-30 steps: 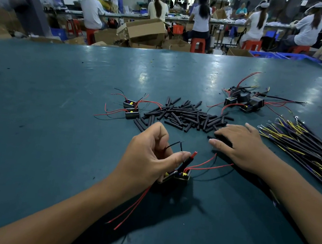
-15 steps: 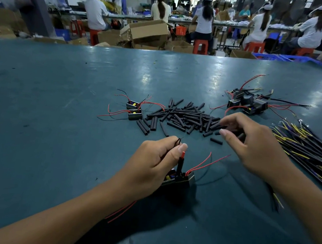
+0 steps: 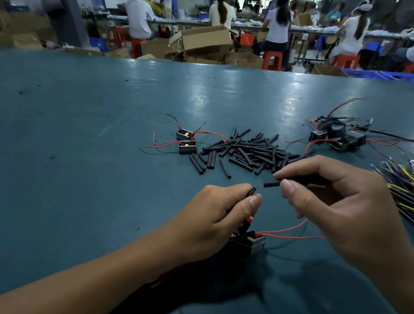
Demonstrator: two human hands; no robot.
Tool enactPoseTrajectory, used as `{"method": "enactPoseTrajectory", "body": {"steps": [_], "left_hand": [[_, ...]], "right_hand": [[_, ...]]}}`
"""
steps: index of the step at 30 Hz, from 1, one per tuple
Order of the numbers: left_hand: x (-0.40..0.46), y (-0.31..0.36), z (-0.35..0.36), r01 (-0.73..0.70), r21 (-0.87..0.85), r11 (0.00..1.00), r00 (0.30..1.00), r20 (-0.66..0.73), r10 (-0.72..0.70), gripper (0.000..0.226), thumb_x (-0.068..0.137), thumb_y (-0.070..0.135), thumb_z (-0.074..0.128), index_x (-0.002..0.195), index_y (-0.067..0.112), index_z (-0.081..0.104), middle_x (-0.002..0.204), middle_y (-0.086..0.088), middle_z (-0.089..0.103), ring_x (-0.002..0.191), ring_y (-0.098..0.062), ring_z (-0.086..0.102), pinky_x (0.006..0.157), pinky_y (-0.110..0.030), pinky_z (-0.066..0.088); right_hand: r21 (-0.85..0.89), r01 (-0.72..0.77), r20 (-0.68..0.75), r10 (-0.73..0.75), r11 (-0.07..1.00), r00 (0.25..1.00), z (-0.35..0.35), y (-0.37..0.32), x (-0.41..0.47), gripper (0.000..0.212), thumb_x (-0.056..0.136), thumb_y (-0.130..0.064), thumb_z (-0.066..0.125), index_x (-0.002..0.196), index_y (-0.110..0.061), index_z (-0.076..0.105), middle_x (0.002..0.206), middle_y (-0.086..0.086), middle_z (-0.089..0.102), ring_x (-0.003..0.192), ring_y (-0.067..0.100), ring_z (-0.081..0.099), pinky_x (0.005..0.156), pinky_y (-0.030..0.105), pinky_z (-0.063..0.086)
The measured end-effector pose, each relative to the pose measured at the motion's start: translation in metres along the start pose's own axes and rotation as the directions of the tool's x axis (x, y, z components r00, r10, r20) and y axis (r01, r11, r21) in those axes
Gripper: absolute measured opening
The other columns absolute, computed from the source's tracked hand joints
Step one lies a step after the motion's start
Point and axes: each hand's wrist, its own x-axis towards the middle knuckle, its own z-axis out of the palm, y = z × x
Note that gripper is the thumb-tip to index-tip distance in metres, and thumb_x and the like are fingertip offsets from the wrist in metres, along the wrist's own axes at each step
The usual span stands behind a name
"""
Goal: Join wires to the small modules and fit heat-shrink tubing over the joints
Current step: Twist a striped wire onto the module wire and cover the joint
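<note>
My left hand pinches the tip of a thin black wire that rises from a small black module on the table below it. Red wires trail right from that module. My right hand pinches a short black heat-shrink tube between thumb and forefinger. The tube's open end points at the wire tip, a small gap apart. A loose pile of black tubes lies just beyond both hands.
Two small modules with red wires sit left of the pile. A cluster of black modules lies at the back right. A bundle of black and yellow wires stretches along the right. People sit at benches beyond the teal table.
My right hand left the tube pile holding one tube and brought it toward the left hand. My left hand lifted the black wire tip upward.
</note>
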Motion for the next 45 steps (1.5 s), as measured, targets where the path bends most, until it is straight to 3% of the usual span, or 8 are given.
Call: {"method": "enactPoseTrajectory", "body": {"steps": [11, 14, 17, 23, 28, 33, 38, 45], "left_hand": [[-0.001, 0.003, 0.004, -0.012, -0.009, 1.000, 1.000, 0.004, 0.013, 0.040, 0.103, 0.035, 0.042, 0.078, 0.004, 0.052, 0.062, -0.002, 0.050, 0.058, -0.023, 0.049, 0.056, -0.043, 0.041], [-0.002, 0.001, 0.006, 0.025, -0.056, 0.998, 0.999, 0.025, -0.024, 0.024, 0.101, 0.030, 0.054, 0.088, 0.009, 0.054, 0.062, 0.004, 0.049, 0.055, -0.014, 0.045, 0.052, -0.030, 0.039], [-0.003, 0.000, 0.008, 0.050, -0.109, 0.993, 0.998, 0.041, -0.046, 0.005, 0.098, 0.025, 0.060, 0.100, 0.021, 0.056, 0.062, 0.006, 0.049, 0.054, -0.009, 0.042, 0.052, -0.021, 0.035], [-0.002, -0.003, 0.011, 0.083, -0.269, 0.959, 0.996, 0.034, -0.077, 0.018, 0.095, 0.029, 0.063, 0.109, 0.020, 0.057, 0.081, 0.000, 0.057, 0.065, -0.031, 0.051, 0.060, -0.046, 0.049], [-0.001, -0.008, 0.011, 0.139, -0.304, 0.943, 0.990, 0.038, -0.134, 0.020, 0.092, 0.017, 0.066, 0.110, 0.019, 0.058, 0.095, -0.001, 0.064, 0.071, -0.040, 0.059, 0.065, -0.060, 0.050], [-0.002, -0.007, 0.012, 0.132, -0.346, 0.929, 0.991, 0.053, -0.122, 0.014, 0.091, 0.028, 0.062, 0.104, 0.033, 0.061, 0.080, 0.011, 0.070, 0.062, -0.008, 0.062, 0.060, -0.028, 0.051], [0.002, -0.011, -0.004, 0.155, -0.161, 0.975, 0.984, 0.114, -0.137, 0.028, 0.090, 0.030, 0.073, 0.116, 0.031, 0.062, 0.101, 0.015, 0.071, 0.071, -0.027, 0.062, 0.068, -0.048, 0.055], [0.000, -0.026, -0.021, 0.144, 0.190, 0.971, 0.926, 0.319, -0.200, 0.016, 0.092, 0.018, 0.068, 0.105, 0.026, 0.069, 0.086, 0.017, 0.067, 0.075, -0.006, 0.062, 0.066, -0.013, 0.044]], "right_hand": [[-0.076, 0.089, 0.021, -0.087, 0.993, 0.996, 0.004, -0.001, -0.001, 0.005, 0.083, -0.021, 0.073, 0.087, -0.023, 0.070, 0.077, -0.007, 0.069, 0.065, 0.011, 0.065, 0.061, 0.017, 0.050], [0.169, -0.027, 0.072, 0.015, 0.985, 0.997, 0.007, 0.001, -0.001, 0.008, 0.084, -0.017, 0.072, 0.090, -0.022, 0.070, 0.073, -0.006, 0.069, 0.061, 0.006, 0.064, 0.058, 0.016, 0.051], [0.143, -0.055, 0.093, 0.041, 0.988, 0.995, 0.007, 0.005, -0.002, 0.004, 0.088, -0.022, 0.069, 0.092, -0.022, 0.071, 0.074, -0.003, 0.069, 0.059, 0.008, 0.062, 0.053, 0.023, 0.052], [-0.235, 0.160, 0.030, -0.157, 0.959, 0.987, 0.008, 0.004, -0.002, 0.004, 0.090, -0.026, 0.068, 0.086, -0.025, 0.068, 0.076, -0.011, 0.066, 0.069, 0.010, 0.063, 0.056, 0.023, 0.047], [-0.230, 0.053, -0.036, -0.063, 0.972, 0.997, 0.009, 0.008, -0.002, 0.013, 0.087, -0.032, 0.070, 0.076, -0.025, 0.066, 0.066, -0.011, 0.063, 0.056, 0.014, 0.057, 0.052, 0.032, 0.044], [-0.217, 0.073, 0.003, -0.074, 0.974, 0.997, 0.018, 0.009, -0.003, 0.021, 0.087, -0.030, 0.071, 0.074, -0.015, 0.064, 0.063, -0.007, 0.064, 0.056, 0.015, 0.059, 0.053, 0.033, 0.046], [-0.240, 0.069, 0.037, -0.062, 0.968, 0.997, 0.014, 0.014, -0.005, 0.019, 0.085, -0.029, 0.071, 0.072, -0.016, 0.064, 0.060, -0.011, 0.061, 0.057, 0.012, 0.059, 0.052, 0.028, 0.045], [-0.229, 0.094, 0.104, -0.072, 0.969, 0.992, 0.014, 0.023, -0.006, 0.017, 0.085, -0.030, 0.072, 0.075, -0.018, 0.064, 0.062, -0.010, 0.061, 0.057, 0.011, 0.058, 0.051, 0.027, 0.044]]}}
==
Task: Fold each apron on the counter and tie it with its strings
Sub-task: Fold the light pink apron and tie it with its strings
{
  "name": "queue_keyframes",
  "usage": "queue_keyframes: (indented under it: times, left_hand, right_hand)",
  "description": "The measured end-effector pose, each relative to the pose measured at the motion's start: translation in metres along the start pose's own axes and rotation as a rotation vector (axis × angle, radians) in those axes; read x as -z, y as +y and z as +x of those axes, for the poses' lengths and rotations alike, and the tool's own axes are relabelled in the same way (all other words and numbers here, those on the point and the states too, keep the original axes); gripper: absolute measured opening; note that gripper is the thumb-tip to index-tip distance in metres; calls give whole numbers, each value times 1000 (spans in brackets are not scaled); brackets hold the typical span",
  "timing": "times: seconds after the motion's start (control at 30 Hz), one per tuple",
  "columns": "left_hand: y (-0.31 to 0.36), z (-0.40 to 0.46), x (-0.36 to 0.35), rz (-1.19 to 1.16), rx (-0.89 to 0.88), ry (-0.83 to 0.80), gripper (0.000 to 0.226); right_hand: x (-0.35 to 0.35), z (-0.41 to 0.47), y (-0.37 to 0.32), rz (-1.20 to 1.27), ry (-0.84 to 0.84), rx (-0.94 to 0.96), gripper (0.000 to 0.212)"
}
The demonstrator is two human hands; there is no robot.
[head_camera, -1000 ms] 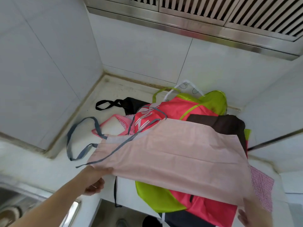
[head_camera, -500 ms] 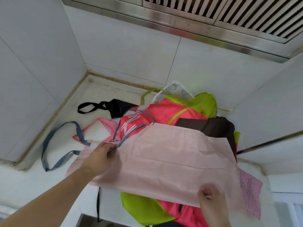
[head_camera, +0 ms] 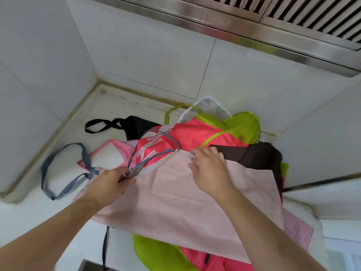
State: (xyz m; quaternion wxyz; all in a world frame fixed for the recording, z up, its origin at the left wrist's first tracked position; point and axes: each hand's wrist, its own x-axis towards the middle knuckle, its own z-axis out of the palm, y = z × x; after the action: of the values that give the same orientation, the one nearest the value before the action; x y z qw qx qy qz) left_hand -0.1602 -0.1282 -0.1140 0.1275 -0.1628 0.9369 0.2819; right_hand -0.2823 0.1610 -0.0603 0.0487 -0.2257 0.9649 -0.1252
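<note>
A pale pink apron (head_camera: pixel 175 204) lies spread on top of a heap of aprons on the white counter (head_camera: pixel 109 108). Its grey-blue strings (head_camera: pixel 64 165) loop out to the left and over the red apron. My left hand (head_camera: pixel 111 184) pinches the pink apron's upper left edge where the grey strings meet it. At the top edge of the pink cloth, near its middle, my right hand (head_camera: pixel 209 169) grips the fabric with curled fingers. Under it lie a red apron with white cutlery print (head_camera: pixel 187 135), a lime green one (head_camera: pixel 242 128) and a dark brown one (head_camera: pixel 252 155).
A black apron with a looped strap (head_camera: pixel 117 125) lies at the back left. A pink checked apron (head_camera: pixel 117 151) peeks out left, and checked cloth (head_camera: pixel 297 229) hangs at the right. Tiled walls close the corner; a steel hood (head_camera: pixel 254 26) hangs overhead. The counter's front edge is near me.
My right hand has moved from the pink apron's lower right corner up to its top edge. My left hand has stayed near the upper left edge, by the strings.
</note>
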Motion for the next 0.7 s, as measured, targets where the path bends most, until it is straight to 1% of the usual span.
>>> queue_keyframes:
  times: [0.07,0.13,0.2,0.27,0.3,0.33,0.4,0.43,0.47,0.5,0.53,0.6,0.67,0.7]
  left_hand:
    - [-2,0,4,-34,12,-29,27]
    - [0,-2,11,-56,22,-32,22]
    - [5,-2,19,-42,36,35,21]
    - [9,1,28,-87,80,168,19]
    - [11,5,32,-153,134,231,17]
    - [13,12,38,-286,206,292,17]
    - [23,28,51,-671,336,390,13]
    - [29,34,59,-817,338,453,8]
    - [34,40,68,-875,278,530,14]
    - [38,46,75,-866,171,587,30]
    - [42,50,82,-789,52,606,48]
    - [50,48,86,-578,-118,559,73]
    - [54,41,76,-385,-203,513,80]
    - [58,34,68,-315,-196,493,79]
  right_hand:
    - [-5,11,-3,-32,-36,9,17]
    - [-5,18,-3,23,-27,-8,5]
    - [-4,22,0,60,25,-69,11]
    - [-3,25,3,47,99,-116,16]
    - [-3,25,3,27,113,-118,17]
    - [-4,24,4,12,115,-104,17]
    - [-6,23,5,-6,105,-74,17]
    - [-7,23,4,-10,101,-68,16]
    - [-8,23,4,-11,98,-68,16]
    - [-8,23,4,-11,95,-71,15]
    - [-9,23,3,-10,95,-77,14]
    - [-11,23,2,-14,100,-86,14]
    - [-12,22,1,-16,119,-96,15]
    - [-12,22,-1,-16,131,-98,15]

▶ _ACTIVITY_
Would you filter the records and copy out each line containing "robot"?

▶ _SOLUTION_
Demonstrator: two human hands; no robot.
The demonstrator is two human hands; there is no robot.

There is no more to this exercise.